These spinnable polymeric solutions must generally have a polymer content ranging from 10 to 26% by weight with respect to the total weight of the spinning solution.
The process according to the present invention is schematically described in
A further advantage of the process according to the present invention is determined by the specific quantity of water contained in the spinning or dope solution which is then fed to the spinning step: in fact the percentage of water that remains in the homogeneous solution for the production of acrylic fibers obtained with the process according to the present invention, is in fact absolutely compatible with the acrylic fiber spinning technologies both according to the dry or wet spinning technology and according to the DJWS technology (dry jet wet spinning or air gap): it is therefore not necessary to completely remove the water from the solution intended for spinning.
Furthermore, the presence of small percentages of water in the acrylic fiber spinning solutions as claimed in U.S. Pat. No. 3,932,577, facilitates the compatibilization of the solution itself with the coagulation bath, leading to a fiber free from vacuoles and cracks; these characteristics are particularly advantageous in the production of precursors for carbon fibers or textile fibers having a good gloss and compact structure.
A further advantage linked to the presence of such small quantities of water in the dope is the possibility of conveying, both in the redispersion step iii) and in the preparation step of the slurry iv), water-soluble additives capable of providing the polymer, and therefore the final fiber, with particular performances.
Non-limiting examples of additives capable of providing the polymer and therefore the final fiber with particular performances, are ammonia, primary amines, secondary amines, quaternary ammonium salts, salts of metal ions capable of salifying the ionic end groups of the polymer such as copper or silver, water-soluble polymers for modifying the rheology of the polymer solution, etc.
In particular, for carbon fiber precursors, it should be remembered that the addition to the polymeric solution of suitable quantities of ammonia or amines, as described in Italian patent application 102019000014880, further improves the extrusion of the fiber in the coagulation bath, providing even more compact and vacuole-free fibers, and can increase the reaction kinetics in the oxidation/carbonization phase.
In textile fibers, on the other hand, the addition of antibacterials, fire-retardants or other substances capable of giving particular features to the fibers, can be useful.
The process for the preparation of the homogeneous spinning solution for the production of acrylic fibers according to the present invention provides for the preparation of polymers, such as homopolymers starting from acrylonitrile or copolymers mainly composed of acrylonitrile (90-99% by weight with respect to the total weight of the polymer) and one or more other co-monomers in a quantity generally ranging from 1 to 10% by weight with respect to the total weight of the polymer.
Preferred co-monomers are both neutral vinyl molecules such as methyl acrylate, methyl methacrylate, vinyl acetate, acrylamide and the like, and molecules bearing one or more acid groups such as acrylic acid, itaconic acid, sulfonated styrenes and the like, or other comonomers capable of imparting different physico-chemical characteristics to the material.

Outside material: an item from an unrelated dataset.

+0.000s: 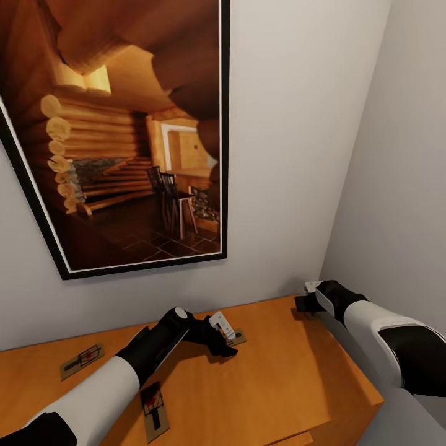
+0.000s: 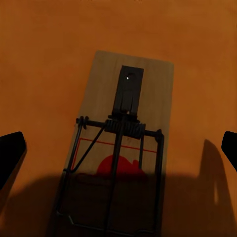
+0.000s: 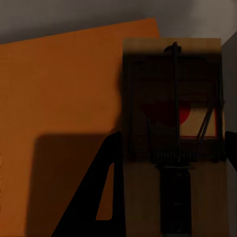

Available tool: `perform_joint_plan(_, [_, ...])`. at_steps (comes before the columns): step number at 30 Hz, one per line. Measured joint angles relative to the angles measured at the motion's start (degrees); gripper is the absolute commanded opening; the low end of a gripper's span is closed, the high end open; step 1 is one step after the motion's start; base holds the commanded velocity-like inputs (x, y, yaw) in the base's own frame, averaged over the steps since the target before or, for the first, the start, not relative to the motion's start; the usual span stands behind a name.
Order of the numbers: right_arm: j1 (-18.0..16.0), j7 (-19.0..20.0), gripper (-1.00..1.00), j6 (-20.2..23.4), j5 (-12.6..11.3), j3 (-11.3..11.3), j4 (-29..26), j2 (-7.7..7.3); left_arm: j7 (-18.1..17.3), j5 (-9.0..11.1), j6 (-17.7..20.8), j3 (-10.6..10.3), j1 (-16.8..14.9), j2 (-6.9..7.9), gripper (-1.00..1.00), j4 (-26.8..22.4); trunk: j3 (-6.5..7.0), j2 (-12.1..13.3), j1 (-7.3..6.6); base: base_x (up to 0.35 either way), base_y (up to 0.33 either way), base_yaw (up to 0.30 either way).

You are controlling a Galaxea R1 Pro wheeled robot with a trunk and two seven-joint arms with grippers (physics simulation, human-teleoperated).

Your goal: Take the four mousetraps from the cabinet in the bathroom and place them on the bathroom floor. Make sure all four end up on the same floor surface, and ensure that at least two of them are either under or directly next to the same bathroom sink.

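Three mousetraps lie flat on the cabinet (image 1: 279,378): one at the left (image 1: 81,361), one near the front (image 1: 155,410), and one in the middle (image 1: 237,339). My left gripper (image 1: 227,344) hovers just over the middle one. In the left wrist view that mousetrap (image 2: 129,98) lies on the orange top (image 2: 44,54), and the left gripper (image 2: 118,153) is open, with a fingertip (image 2: 10,153) wide on each side. My right gripper (image 1: 305,301) is at the cabinet's back right corner, shut on another mousetrap (image 1: 311,287). In the right wrist view this mousetrap (image 3: 173,113) sits between the fingers (image 3: 106,192).
A large black-framed picture (image 1: 124,142) of a log-cabin room hangs on the pale wall behind the cabinet. A side wall (image 1: 402,173) closes in at the right, close to my right arm. The cabinet's right edge (image 1: 365,378) runs beside that wall.
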Motion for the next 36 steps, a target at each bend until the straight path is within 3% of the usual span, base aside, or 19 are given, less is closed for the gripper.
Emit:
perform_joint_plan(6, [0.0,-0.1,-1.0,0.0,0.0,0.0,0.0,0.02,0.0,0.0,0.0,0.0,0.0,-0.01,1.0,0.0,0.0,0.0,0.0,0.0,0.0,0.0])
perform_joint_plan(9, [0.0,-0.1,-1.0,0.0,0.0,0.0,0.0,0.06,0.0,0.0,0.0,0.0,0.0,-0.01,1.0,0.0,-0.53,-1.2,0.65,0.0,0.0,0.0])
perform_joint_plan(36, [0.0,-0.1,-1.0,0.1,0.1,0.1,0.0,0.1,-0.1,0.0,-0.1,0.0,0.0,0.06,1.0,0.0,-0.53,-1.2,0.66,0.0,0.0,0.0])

Particular types of acrylic fiber are fiber “precursors” for carbon fiber: these are high-molecular-weight copolymers (80,000-200,000 Da) of acrylonitrile (90-99% by weight with respect to the total weight of the copolymer) and one or more comonomers, selected from those described above, in a quantity generally ranging from 1 to 5% by weight with respect to the total weight of the copolymer.

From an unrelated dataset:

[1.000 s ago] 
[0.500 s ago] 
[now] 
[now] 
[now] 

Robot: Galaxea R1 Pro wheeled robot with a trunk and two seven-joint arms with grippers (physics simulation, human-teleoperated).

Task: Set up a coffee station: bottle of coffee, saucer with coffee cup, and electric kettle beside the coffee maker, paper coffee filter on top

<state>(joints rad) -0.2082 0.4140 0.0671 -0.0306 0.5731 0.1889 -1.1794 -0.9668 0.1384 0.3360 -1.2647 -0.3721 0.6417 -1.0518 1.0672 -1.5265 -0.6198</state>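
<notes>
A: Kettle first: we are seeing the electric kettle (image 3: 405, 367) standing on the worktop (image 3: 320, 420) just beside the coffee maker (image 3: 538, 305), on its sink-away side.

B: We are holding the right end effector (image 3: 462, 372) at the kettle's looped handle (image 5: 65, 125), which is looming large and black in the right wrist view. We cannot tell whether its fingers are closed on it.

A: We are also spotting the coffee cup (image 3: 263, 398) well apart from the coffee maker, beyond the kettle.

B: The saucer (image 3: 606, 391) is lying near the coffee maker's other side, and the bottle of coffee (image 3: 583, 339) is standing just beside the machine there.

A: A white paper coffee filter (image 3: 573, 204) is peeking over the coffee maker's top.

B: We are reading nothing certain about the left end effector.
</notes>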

The spinning or dope solution thus obtained can be used immediately for feeding a suitable spinning line or it can be stored in heated tanks.

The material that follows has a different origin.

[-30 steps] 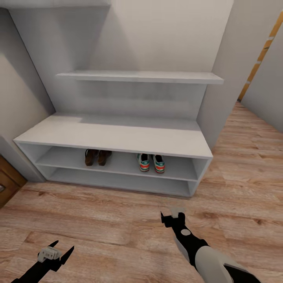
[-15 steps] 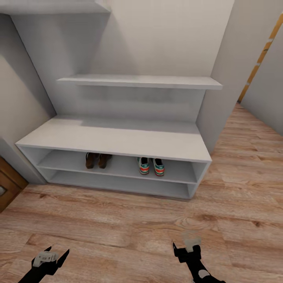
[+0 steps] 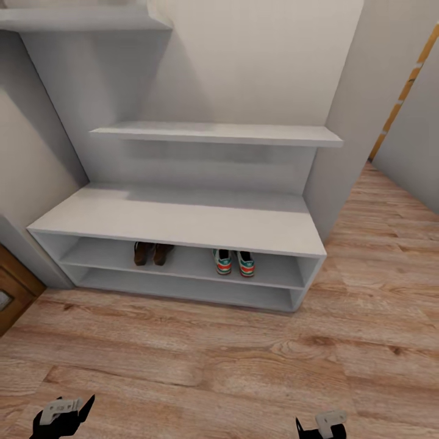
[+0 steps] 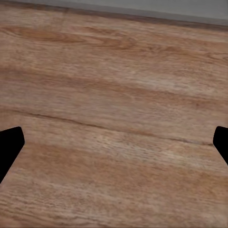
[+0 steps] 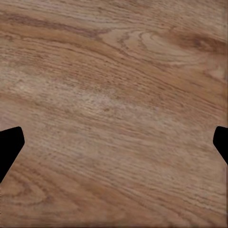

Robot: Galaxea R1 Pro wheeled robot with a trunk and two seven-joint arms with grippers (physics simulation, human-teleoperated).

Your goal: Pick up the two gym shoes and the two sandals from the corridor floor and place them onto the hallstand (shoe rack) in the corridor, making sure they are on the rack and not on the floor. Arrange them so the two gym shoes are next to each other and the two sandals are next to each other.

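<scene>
The two gym shoes (image 3: 235,262) stand side by side, heels outward, on the upper open shelf of the white hallstand (image 3: 183,219), right of middle. The two brown sandals (image 3: 152,252) sit together on the same shelf, left of middle. My left gripper (image 3: 68,407) is low at the near left over the corridor floor (image 3: 201,360), open and empty. My right gripper (image 3: 321,424) is at the near right edge, also open with nothing in it. In the wrist views, the left gripper (image 4: 114,142) and the right gripper (image 5: 114,142) show fingers spread wide over bare planks.
A floating white shelf (image 3: 213,133) hangs above the hallstand. A grey wall panel (image 3: 341,122) bounds it on the right, and a brown wooden cabinet (image 3: 12,292) stands at the far left. Open plank floor stretches to the right.
Both arms have drawn back toward me, the right one most, leaving just the gripper tips in the head view. The view has backed off and tilted up slightly. The shoes have not moved.
</scene>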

As previously indicated, in order to illustrate the process according to the state of the art, reference is made to the plant scheme described in
In the mixer 15, the powder polymer is dispersed in the solvent and the polymer slurry thus obtained is fed to a storage tank 17 and transformed into a spinning solution by means of the exchanger 18. The solution is then sent to a battery of filter presses 19, with selectivity cloths of 40 μm to 5 μm for the removal of any particles and, through line 20, to the spinning line or to a storage tank (not shown in
In order to illustrate an embodiment of the process according to the present invention, reference is made hereunder to the plant diagram shown in
The polymer coming from the polymerization reactor 1 in the form of slurry in water, after treatment in the stripping column 2 for the removal of unreacted monomers, is washed and filtered on a rotary filter 3 under vacuum, resulting in a cake consisting of polymer and water which passes from step i) to step ii) of the process according to the present invention. The cake coming from the rotary filter 3 is then redispersed in a stirred tank 4 where a low temperature solvent/water or pure solvent mixture is fed through the line 5. In the stirred tank 4, the suspension is kept at a temperature equal to or lower than 5° C. The resulting suspension is kept under stirring for a few minutes and is then fed to a second rotary filter or to a centrifugal separator 5, where step iii) of the process according to the present invention is effected. The mass soaked in water/solvent is fed by means of a cochlea or another conveyor instrument 6 to a stirred tank 17, where the fresh solvent coming from the storage tanks also arrives through line 16 and the whole mixture is transformed into a spinning solution by means of the exchanger 18.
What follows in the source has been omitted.